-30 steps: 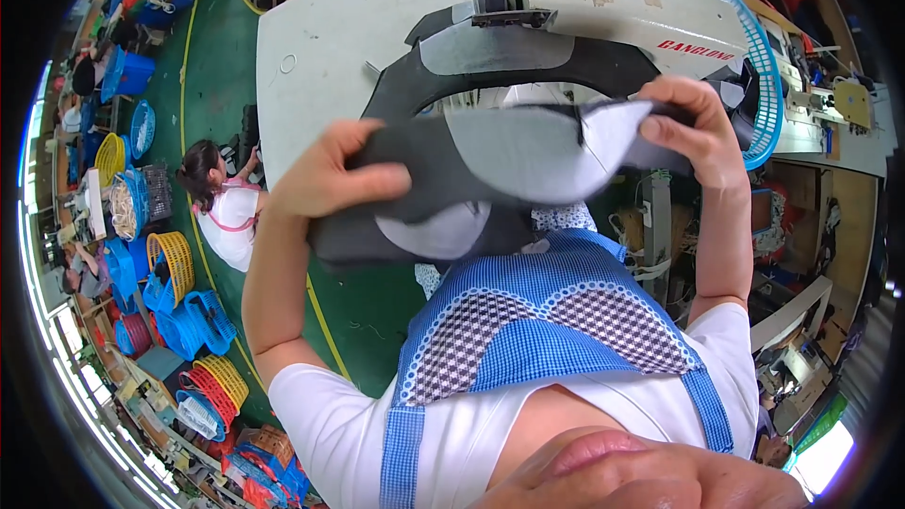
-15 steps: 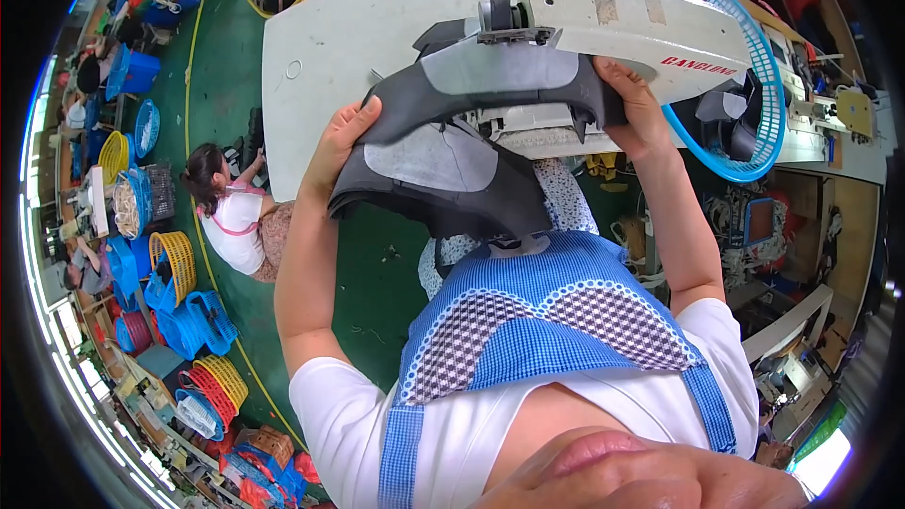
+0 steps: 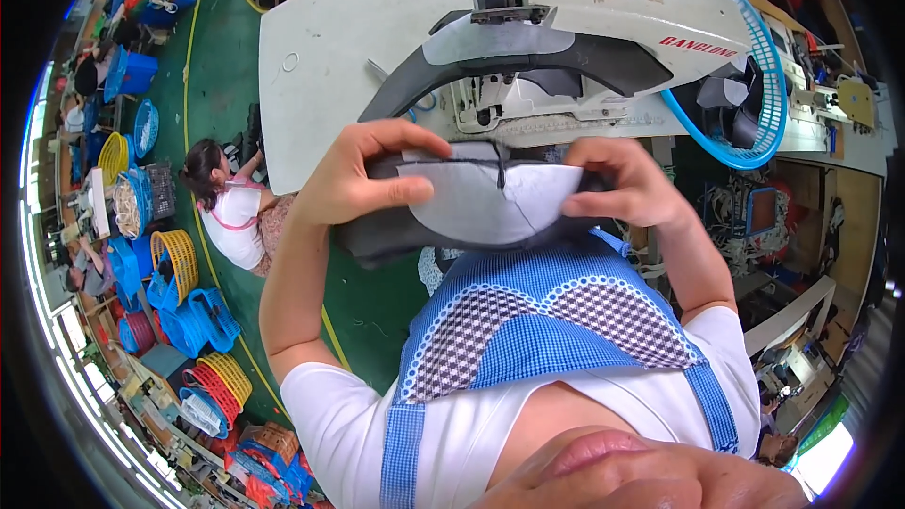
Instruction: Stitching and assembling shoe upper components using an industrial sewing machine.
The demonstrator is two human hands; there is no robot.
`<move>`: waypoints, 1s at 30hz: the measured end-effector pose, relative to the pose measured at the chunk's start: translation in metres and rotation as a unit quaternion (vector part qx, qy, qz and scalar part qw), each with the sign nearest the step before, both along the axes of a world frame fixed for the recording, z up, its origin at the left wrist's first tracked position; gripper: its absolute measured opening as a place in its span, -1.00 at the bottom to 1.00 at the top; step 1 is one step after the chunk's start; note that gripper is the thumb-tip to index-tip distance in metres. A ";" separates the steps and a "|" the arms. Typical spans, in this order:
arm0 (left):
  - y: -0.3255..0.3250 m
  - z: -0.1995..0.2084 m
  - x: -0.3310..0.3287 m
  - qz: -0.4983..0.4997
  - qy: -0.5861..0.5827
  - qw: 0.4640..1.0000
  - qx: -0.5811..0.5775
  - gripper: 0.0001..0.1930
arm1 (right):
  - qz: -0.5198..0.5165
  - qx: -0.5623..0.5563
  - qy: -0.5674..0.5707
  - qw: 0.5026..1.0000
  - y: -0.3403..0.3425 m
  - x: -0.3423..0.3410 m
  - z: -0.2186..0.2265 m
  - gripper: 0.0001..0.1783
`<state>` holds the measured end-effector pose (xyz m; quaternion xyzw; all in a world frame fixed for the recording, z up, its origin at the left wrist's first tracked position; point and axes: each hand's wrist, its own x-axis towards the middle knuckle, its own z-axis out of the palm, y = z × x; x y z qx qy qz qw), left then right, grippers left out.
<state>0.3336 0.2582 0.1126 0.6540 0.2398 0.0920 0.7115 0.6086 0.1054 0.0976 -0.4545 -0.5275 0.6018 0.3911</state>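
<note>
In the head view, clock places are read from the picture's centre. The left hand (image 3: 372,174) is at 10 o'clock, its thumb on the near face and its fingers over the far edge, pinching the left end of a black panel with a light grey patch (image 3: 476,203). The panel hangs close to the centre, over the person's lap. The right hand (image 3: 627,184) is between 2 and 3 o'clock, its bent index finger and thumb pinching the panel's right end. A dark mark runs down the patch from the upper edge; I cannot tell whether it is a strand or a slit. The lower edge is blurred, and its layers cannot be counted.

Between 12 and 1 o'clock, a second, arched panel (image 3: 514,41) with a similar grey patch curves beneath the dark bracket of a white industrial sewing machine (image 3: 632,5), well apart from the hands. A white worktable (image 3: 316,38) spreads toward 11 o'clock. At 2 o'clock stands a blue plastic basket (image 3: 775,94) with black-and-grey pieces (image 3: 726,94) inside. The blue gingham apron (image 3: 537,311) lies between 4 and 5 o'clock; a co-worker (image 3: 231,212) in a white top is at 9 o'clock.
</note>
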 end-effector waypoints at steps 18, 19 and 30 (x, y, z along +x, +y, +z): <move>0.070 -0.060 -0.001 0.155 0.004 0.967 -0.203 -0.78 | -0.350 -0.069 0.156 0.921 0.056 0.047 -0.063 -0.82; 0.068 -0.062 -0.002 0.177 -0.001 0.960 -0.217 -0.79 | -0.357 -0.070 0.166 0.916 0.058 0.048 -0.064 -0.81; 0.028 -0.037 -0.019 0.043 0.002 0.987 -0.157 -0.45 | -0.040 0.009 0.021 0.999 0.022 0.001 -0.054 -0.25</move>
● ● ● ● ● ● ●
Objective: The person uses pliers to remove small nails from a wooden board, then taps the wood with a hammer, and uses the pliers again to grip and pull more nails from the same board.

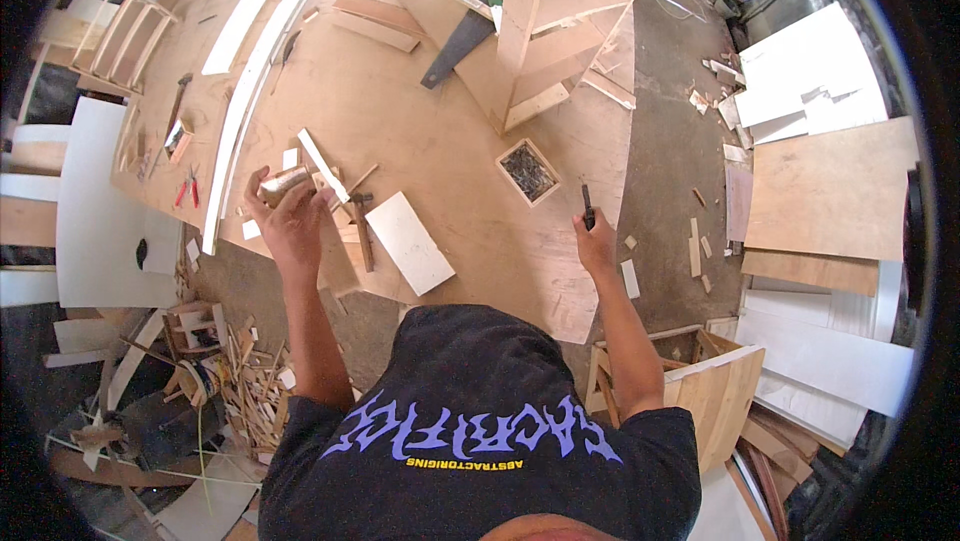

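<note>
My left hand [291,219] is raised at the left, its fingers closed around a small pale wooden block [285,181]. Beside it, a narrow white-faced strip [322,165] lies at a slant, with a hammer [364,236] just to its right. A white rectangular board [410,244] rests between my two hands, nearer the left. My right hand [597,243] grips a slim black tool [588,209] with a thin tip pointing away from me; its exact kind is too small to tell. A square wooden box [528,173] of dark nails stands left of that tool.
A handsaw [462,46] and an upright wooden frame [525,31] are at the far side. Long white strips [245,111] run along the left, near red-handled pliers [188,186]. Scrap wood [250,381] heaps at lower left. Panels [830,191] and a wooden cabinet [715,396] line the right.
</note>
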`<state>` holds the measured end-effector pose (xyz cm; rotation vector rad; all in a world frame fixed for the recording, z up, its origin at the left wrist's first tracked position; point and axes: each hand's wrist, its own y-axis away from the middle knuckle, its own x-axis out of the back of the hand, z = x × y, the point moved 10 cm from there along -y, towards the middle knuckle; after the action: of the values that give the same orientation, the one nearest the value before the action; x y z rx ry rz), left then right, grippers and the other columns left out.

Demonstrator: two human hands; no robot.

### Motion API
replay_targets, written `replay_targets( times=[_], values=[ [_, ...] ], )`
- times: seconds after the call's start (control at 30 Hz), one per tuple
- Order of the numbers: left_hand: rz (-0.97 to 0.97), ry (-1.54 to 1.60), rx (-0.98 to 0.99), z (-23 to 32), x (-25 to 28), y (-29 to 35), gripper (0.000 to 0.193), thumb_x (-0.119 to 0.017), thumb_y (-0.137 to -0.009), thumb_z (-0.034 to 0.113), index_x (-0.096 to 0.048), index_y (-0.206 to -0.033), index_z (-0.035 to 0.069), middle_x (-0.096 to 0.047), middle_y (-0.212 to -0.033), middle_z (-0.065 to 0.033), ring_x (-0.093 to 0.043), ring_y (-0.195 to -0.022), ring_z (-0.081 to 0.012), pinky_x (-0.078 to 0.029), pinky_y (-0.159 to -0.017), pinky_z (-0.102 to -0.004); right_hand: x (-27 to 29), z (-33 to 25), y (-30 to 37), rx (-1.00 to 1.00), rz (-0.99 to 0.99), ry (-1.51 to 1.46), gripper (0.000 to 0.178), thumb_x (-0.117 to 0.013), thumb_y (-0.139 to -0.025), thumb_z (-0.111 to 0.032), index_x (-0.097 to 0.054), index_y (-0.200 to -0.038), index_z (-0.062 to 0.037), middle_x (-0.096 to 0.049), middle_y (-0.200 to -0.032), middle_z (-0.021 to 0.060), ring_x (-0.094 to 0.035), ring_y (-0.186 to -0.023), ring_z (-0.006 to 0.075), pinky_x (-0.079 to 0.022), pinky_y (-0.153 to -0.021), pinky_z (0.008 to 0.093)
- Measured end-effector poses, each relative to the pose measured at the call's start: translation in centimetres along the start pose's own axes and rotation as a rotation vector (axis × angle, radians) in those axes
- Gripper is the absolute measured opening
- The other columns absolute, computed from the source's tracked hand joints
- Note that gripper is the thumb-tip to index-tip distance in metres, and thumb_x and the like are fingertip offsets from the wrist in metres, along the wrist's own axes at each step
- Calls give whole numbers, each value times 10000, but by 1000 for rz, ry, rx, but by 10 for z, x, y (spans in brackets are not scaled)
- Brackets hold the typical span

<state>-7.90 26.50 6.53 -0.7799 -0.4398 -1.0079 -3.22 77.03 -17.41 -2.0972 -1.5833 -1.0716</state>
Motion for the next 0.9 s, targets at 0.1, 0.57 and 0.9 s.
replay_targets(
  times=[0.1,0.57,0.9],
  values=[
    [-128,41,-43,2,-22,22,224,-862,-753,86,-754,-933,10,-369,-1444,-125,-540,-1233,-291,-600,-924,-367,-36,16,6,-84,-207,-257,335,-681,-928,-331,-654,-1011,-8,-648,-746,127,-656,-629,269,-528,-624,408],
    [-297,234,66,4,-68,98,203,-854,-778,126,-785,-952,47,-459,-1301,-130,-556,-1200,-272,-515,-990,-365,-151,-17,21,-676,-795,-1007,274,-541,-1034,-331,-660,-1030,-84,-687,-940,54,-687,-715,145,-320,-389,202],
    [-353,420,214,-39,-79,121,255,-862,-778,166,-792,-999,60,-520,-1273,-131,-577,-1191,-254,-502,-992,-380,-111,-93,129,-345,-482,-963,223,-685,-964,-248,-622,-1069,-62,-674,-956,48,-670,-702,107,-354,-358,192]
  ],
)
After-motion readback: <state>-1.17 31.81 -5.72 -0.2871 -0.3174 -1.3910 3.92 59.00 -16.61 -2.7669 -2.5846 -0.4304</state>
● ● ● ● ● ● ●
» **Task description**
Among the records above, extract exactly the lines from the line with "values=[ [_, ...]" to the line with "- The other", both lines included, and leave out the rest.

» **Task answer**
replay_targets, written `replay_targets( times=[_], values=[ [_, ...] ], )`
- times: seconds after the call's start (control at 30 Hz), one per tuple
- Order of the numbers: left_hand: rz (-0.97 to 0.97), ry (-1.54 to 1.60), rx (-0.98 to 0.99), z (-23 to 32), x (-25 to 28), y (-29 to 35), gripper (0.000 to 0.193), thumb_x (-0.119 to 0.017), thumb_y (-0.137 to -0.009), thumb_z (-0.034 to 0.113), index_x (-0.096 to 0.048), index_y (-0.206 to -0.033), index_z (-0.035 to 0.069), middle_x (-0.096 to 0.047), middle_y (-0.212 to -0.033), middle_z (-0.065 to 0.033), ring_x (-0.093 to 0.043), ring_y (-0.195 to -0.022), ring_z (-0.081 to 0.012), pinky_x (-0.078 to 0.029), pinky_y (-0.159 to -0.017), pinky_z (-0.102 to -0.004); right_hand: x (-27 to 29), z (-33 to 25), y (-30 to 37), rx (-1.00 to 1.00), rz (-0.99 to 0.99), ry (-1.51 to 1.46), gripper (0.000 to 0.178), thumb_x (-0.117 to 0.013), thumb_y (-0.139 to -0.025), thumb_z (-0.111 to 0.032), index_x (-0.097 to 0.054), index_y (-0.200 to -0.038), index_z (-0.062 to 0.037), middle_x (-0.096 to 0.049), middle_y (-0.200 to -0.032), middle_z (-0.021 to 0.060), ring_x (-0.094 to 0.035), ring_y (-0.186 to -0.023), ring_z (-0.006 to 0.075), pinky_x (-0.079 to 0.022), pinky_y (-0.153 to -0.021), pinky_z (0.008 to 0.093)
- Measured end-effector poses, each relative to the pose measured at the call's start: translation in centimetres along the start pose's own axes and rotation as a rotation vector (axis × angle, radians) in those axes
- Gripper is the absolute measured opening
- The other columns absolute, computed from the source's tracked hand joints

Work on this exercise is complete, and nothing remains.